- Prompt
Your response should consist of the lines below, printed exactly.

- Data extract
● ● ● ● ●
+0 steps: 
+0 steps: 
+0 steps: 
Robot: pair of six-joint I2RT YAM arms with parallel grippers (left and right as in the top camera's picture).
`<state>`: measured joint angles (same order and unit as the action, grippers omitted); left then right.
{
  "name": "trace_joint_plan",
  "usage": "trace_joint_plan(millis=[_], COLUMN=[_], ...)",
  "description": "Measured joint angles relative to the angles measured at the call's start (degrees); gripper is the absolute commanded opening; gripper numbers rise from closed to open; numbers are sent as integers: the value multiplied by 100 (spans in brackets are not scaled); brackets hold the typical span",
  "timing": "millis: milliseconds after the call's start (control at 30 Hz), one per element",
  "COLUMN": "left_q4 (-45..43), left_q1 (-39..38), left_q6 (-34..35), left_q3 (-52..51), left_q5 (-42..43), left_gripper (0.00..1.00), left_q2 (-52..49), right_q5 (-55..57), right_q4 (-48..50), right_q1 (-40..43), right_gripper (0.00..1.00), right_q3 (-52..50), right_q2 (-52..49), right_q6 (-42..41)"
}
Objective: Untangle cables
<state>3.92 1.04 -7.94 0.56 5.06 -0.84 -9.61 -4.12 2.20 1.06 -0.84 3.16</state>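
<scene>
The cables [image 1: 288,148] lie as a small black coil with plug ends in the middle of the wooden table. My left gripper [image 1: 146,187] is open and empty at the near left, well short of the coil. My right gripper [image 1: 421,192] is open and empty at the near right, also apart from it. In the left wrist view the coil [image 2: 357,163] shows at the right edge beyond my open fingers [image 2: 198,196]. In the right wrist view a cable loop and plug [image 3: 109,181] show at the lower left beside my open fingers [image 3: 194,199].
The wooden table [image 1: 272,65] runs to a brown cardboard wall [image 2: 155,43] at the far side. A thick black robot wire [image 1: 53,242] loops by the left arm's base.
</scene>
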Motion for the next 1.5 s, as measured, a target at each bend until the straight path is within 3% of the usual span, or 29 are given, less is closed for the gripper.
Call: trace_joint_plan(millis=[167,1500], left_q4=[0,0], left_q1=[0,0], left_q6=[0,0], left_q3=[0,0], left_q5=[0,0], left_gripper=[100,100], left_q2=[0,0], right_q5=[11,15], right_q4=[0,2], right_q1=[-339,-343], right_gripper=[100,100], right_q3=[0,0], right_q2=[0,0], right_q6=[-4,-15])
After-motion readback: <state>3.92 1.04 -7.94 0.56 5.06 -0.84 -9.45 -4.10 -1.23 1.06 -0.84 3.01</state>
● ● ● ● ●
- Exercise output
+0 steps: 
+0 steps: 
+0 steps: 
Robot: pair of six-joint I2RT YAM arms with parallel grippers (left and right as in the top camera's picture).
`<state>`: measured joint angles (same order and unit as the action, grippers omitted); left then right.
{
  "name": "trace_joint_plan",
  "usage": "trace_joint_plan(millis=[_], COLUMN=[_], ...)",
  "description": "Measured joint angles relative to the angles measured at the call's start (degrees); gripper is the absolute commanded opening; gripper numbers rise from closed to open; numbers are sent as integers: the value multiplied by 100 (spans in brackets are not scaled); brackets hold the typical span",
  "timing": "millis: milliseconds after the call's start (control at 30 Hz), one per element",
  "COLUMN": "left_q4 (-45..43), left_q1 (-39..38), left_q6 (-34..35), left_q3 (-52..51), left_q5 (-42..43), left_gripper (0.00..1.00), left_q2 (-52..49), right_q5 (-55..57), right_q4 (-48..50), right_q1 (-40..43), right_gripper (0.00..1.00), right_q3 (-52..50), right_q2 (-52..49), right_q6 (-42..41)"
}
Objective: Untangle cables
<state>3.92 1.04 -7.94 0.56 5.06 -0.84 -9.61 -4.12 2.20 1.06 -0.84 3.16</state>
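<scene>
The cables [image 1: 288,148] lie as a small black coil with plug ends in the middle of the wooden table. My left gripper [image 1: 146,187] is open and empty at the near left, well short of the coil. My right gripper [image 1: 421,192] is open and empty at the near right, also apart from it. In the left wrist view the coil [image 2: 357,163] shows at the right edge beyond my open fingers [image 2: 198,196]. In the right wrist view a cable loop and plug [image 3: 109,181] show at the lower left beside my open fingers [image 3: 194,199].
The wooden table [image 1: 272,65] runs to a brown cardboard wall [image 2: 155,43] at the far side. A thick black robot wire [image 1: 53,242] loops by the left arm's base.
</scene>
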Motion for the next 1.5 s, as measured, a target at each bend until the straight path is within 3% of the usual span, or 29 are given, less is closed for the gripper.
Call: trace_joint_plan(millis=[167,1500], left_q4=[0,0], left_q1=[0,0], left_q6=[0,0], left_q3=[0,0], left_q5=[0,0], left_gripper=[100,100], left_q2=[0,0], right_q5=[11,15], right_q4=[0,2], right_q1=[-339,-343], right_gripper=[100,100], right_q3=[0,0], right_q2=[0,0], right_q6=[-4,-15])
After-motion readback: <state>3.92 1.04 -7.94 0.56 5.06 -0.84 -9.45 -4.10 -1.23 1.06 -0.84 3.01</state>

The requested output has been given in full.